From Carissa Woodwyk about the long term issues adult  adoptees face (originally posted on Facebook)……

i think today is the end of “national adoption month,” right? well, i might just have a final “thought” from a conversation today (but you know that i will have many more thoughts because i always have thoughts, right?)


think about the ADULT adoptees you know – maybe it’s a personal friend or family member or someone you follow on social media. i’m gonna guess that MOST (not every) would say, if they could articulate it, that they long so deeply to feel loved. like totally and utterly loved. and i wonder, if for many, that means feeling KNOWN and WANTED and ENOUGH by and for others. (and by “known” i mean have what’s INSIDE them be known, not having someone know what they’re “doing” or “act like.” those are two very different things.)


and today, i was struck with this in a different way than before…


the very FIRST thing parents do when a woman is pregnant is TOUCH – he and/or she TOUCH the tummy, the baby bump, that shelters and covers the life growing inside – a lot. we rub and push on and massage and hold and tuck our knees up close to the place that is nurturing the sweet baby.


and then, when the baby is born, our immediate instinct is to hold that baby – skin on skin, as tightly and sweetly and tenderly as possible. we look into her/his eyes and something about the touch and feel and smell of that life makes our hearts melt and soar all at the same time.


i wonder what it’s like for that little baby to experience all of that. i’m gonna guess that babies love that, need that, crave that.


and then i wonder what it was like for me NOT to experience all of that. i wonder what it was like for ALL the babies who did NOT and do NOT experience all of that.


when you’re lying in a crib in a room full of babies, there’s no touch.


when you’re in an institution with dozens or hundreds of other children, there’s not as much touch.


if in the beginning, touch = love, then what does that do to our understanding of love?


and then…


(totally transitioning here)


when you’re raised in a “conservative” christian home by “conservative” christian parents who are taught by a “conservative” christian theology and were surrounded by a “conservative” christian culture, i’m guessing that many children would say, “i KNOW my parents love me,” but if you followed that with the question of, “HOW did you know they loved you”? i think they would have a hard time answering. i’m guessing that (maybe) punishment instead of discipline was often used, that shame instead of connection/correction was used, that the focus was on behavior and not the heart, that holy was preached more often than wholeness.


but, i’m just guessing.


i’m guessing because almost EVERY SINGLE adult i meet with who grew up in a “christian” home, describes their upbringing in very similar ways.


YES, they were raised in homes where their parent(s) – for the most part – PROVIDED and PROTECTED and maybe even PLAYED with them as children. but were they known? did they FEEL known? did they not only KNOW, but also believe that they were LOVABLE – no matter what they said or did? did they feel NEEDED? did they feel WANTED?


and now add the impact of the MISSING layer (for some) – the layer where the very first way parents/caretakers show their LOVE to a child is by touching them, holding them – a lot.
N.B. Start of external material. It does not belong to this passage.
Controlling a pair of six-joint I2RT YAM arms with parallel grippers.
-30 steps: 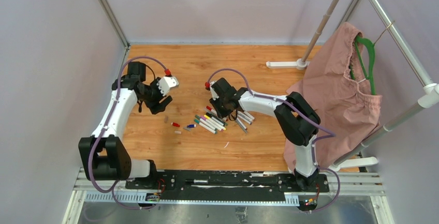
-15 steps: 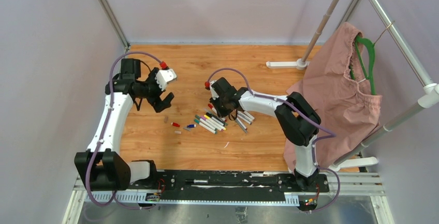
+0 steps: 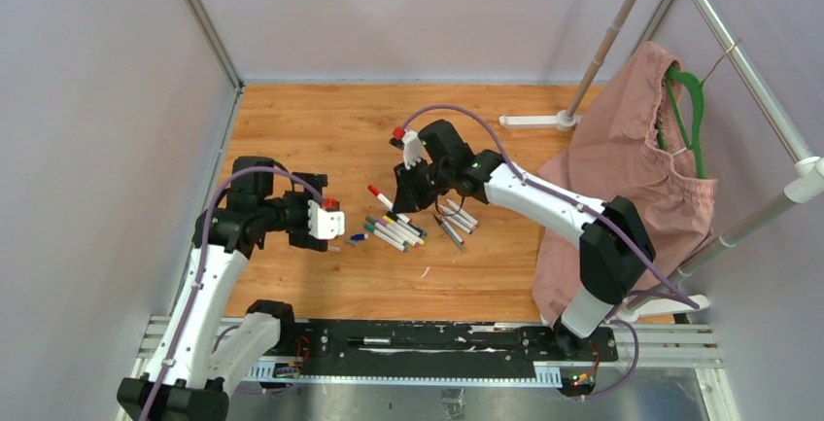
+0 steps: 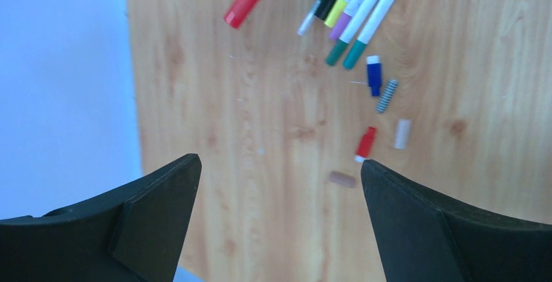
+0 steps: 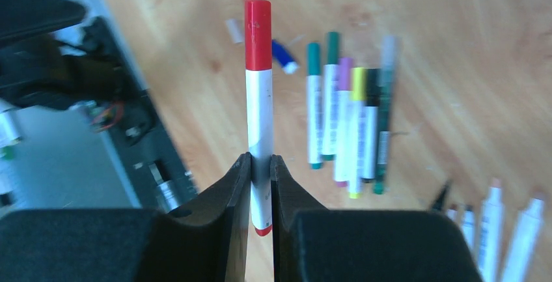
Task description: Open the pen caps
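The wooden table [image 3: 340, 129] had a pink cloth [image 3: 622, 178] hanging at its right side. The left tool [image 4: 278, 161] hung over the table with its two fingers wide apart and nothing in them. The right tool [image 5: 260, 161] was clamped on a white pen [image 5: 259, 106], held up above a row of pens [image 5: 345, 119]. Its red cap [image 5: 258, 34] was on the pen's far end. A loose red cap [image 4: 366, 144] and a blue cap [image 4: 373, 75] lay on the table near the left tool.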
oh, my heart. sometimes my heart can’t handle all of that – for myself, for others. i think that’s one of the reasons why i get tears when i speak in front of adoption groups – i feel all the weight of those babies and the impact of what they didn’t receive, in the beginning. and, that is NOT to dismiss what they DID receive. i know so many of you quickly respond to me with, “but my baby had a great caretaker in the orphanage or foster home!” yes! celebrate that. hold that. AND, hold the impact of what didn’t happen. #bothand


i guess when i read adult adoptees’ posts and blogs, it doesn’t surprise me how much they are emoting online, in public. sometimes i wonder if they’re desperate to feel heard, to feel known. to feel loved. and i get why.


i guess when i hear adult adopted clients tell me that they don’t believe or struggle believing that they are lovable and don’t always deserve love and that they still swim in shame and fear and guilt, it doesn’t surprise me. i get it.


when they tell me that they don’t feel loved and that they’re not good at loving, it doesn’t surprise me. i get it.


and then when they tell me how difficult it is to have lasting relationships – that they have this realization that no one’s doing a perfect job loving them which leads to the feeling of being desperate for love and to know they’re lovable which leads them to demanding others to love them perfectly which leads to distance and disconnection which leads to loneliness.


which can lead to desperation.


and then we have the choice…to flee or to feel.


and if we flee, we’re gonna find something or someone to make us feel good. our brains and body can’t hold all of that.


but if we feel and own our story and allow our story to be true, it can lead us back to LIFE. we may actually find ourselves for the first time.


and then healing.


and transformation.


and then lots and lots of practice.


which leads to HOPE – a word that means that tomorrow can be better than today.


which leads to the truth that the degree to which we know and believe that we are lovable is directly related to the degree to which we have the ability to love others well.


and as WE change, our relationships will change.


which leads to a better tomorrow.


hmmm…i bet you don’t have to be an adopted to person to get all of this.


advent = HOPE


much much grace.

and even more HOPE this advent season.